À propos de cette crise, le philosophe marxiste Istvan Meszaros a dit récemment qu’ « une crise structurelle exige des solutions structurelles », mais ceux qui administrent la crise n’ont pas le moindre intérêt à le faire, ils cherchent plutôt à guérir un malade en phase terminale avec des aspirines.
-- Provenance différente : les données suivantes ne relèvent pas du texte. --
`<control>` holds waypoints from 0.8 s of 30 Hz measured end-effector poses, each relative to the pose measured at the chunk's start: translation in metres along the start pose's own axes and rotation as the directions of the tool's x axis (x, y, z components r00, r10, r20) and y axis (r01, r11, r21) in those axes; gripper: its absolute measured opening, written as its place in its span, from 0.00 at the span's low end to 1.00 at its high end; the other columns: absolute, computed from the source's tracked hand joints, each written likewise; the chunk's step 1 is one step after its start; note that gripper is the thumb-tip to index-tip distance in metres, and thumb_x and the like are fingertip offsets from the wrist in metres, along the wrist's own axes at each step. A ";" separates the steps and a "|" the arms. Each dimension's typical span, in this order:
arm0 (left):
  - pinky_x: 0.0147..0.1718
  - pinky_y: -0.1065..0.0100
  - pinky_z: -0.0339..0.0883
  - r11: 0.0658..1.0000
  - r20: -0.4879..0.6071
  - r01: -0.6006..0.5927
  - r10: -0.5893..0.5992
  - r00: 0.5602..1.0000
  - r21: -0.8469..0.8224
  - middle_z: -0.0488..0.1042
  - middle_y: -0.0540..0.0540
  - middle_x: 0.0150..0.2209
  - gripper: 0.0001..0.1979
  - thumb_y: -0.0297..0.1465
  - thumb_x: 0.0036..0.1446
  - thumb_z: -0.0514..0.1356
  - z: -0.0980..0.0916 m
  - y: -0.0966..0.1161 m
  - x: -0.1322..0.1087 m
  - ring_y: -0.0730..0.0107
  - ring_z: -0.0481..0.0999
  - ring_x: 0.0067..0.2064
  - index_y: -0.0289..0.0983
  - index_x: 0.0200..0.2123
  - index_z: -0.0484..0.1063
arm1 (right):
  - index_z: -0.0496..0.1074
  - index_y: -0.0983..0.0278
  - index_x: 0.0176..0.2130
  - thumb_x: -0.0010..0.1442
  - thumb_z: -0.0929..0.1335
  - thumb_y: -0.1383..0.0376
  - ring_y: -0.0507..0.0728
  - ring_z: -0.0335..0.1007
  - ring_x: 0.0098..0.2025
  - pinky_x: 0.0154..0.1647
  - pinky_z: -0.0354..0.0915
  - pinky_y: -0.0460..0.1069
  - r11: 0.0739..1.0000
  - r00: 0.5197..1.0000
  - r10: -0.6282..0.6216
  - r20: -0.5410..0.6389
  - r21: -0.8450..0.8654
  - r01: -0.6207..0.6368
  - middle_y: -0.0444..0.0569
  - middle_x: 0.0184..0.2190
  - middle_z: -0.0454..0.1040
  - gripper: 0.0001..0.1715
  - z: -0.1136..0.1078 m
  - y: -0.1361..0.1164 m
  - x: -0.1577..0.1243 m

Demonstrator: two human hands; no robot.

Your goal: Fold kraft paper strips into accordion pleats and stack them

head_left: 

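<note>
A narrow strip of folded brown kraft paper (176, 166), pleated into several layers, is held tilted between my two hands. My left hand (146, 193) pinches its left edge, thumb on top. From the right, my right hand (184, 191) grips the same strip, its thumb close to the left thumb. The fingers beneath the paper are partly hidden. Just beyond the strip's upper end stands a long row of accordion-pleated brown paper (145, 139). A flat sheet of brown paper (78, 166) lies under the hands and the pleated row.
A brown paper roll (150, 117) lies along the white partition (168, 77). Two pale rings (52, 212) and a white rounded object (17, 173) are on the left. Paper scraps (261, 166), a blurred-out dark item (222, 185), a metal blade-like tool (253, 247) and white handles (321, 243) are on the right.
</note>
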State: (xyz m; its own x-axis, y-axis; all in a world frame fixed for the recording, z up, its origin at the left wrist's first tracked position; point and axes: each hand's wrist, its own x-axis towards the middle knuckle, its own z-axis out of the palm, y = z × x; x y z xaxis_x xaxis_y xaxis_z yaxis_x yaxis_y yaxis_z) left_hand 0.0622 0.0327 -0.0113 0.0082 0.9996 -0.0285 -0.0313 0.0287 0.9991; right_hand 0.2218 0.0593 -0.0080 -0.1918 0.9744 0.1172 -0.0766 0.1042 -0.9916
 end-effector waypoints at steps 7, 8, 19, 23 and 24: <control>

C’est le capitalisme qui est en crise et pour s’en sortir il est indispensable qu’on abandonne le capitalisme, qu’on laisse de côté aussitôt que possible un système pervers qui mène l’humanité à l’holocauste entre souffrances énormes et une déprédation sans précédent de l’environnement. Voilà pourquoi la soi-disant « crise  grecque » n’est que le symptôme le plus aigu de la crise générale du capitalisme, dont les médias de la bourgeoisie et l’impérialisme assurent depuis trois ans qu’on est en train de la surmonter, bien que les choses aillent de pire en pire.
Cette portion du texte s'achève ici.